Sunday, April 17, 2011

Get html file Java

Duplicate:

How do you Programmatically Download a Webpage in Java?

How to fetch html in Java

I'm developping an application that consists on: the user inputs an URL of some website, and then the application have to analyze that URL.

How can I have access to the HTML file, using Java? Does I need to use HttpRequest? How does that works?

Thks.

From stackoverflow
  • You could just use a URLConnection. See this Java Tutorial from Sun

  • You can use java.net.URL and then open an input stream to read the HTML from the server. See the example here.
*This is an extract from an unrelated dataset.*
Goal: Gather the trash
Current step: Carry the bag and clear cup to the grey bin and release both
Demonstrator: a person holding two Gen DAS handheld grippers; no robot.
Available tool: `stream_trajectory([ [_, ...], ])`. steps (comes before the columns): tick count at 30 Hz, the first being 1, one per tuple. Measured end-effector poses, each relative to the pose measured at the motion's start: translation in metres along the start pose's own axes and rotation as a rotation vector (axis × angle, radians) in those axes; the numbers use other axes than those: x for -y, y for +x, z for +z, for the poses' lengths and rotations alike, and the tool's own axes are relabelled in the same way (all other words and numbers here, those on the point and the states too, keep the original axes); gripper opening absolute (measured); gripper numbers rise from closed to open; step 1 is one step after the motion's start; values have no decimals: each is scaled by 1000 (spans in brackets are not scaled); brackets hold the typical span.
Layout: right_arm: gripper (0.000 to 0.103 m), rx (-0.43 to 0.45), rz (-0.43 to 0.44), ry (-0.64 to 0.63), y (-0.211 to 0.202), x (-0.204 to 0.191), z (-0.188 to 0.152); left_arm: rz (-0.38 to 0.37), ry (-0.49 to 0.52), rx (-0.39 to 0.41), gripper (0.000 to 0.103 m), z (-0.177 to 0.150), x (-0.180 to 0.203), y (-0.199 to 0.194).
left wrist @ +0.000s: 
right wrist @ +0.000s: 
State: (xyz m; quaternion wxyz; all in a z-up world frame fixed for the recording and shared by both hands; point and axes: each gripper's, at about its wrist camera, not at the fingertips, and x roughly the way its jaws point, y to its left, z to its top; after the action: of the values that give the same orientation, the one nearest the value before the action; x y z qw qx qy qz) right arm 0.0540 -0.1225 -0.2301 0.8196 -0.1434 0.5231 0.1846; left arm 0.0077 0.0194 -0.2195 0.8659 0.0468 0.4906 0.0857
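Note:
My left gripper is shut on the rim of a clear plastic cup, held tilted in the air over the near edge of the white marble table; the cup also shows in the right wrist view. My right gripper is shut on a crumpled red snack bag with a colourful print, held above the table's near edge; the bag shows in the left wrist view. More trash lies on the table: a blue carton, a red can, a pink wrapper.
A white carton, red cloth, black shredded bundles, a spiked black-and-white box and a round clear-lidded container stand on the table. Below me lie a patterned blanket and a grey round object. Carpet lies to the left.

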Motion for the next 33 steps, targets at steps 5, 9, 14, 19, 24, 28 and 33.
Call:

  • URLConnection is fine for simple cases. When there are things like redirections involved, you are better off using Apache's HTTPClient

  • This code downloads data from a URL, treating it as binary content:

    public class Download {
    
      private static void download(URL input, File output)
          throws IOException {
        InputStream in = input.openStream();
        try {
          OutputStream out = new FileOutputStream(output);
          try {
            copy(in, out);
          } finally {
            out.close();
          }
        } finally {
          in.close();
        }
      }
    
      private static void copy(InputStream in, OutputStream out)
          throws IOException {
        byte[] buffer = new byte[1024];
        while (true) {
          int readCount = in.read(buffer);
          if (readCount == -1) {
            break;
          }
          out.write(buffer, 0, readCount);
        }
      }
    
      public static void main(String[] args) {
        try {
          URL url = new URL("http://stackoverflow.com");
          File file = new File("data");
          download(url, file);
        } catch (IOException e) {
          e.printStackTrace();
        }
      }
    
    }
    

    The downside of this approach is that it ignores any meta-data, like the Content-Type, which you would get from using HttpURLConnection (or a more sophisticated API, like the Apache one).

    In order to parse the HTML data, you'll either need a specialized HTML parser that can handle poorly formed markup or tidy it first before parsing using a XML parser.

  • Funnily enough I wrote utility method that does just that the other week

    /**
     * Retrieves the file specified by <code>fileUrl</code> and writes it to 
     * <code>out</code>.
     * <p>
     * Does not close <code>out</code>, but does flush.
     * @param fileUrl The URL of the file.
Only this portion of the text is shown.